▶ [Your goal]: In the listing below, find the line that contains "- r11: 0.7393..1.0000" and the line that contains "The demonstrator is". Quote both and every line between them, exactly, and nothing more.

▶ [Recorded information]:
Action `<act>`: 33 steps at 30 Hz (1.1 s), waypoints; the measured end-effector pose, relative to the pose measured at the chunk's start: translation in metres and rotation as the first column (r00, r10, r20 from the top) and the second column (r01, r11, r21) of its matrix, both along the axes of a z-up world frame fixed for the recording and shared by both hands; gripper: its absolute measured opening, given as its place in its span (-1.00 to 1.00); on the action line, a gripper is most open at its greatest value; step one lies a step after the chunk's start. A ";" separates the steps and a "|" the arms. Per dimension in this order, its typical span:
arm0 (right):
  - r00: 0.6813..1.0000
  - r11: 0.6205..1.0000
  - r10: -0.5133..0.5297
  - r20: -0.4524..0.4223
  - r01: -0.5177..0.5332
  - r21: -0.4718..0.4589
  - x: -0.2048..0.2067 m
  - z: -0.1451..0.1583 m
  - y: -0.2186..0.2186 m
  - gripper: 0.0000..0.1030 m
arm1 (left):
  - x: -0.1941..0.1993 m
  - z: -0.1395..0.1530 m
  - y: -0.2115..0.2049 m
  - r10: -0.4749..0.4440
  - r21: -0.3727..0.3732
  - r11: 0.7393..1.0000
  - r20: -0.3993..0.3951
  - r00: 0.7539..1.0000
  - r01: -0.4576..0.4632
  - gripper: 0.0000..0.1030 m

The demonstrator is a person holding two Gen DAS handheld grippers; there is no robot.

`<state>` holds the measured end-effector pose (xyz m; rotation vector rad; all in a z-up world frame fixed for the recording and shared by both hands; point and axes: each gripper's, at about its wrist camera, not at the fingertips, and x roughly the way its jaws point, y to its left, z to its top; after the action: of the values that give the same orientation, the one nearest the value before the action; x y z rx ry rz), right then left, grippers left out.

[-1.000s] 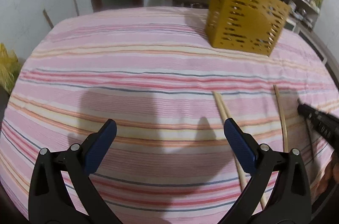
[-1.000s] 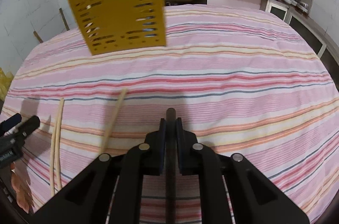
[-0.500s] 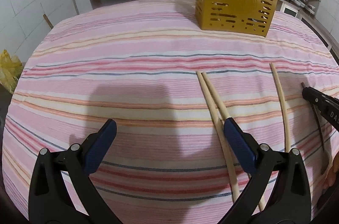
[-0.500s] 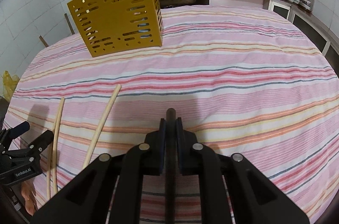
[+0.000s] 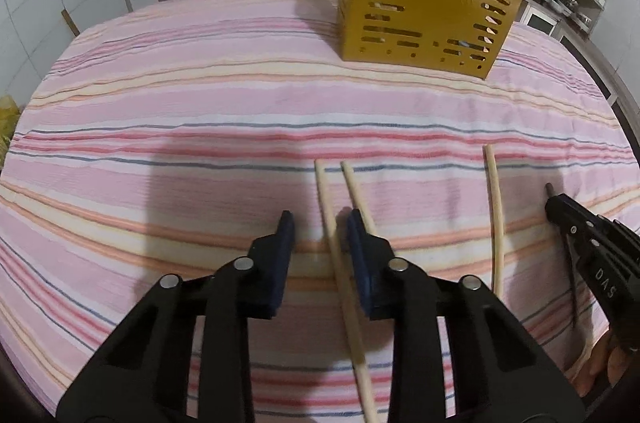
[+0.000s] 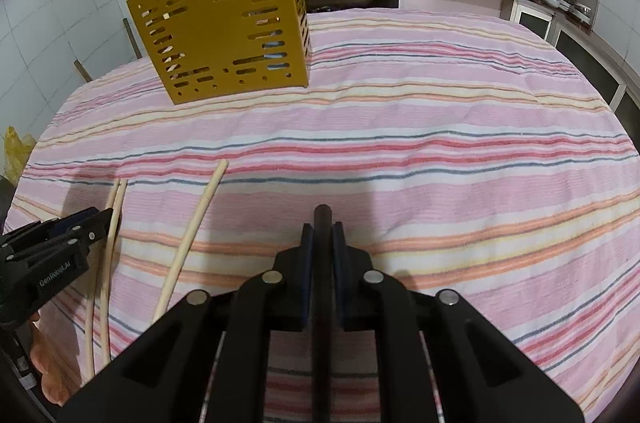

▶ [Expected answer]:
  - r11: 0.7393..1.0000
  - r20: -0.3993..0.3951
  - r00: 0.7539..1.0000
  - r01: -0.4576..0.4632
  - gripper: 0.0000..0.1030 m

The demonstrator is a person holding two Gen DAS handheld grippers; there is no robot.

This exercise is now finished.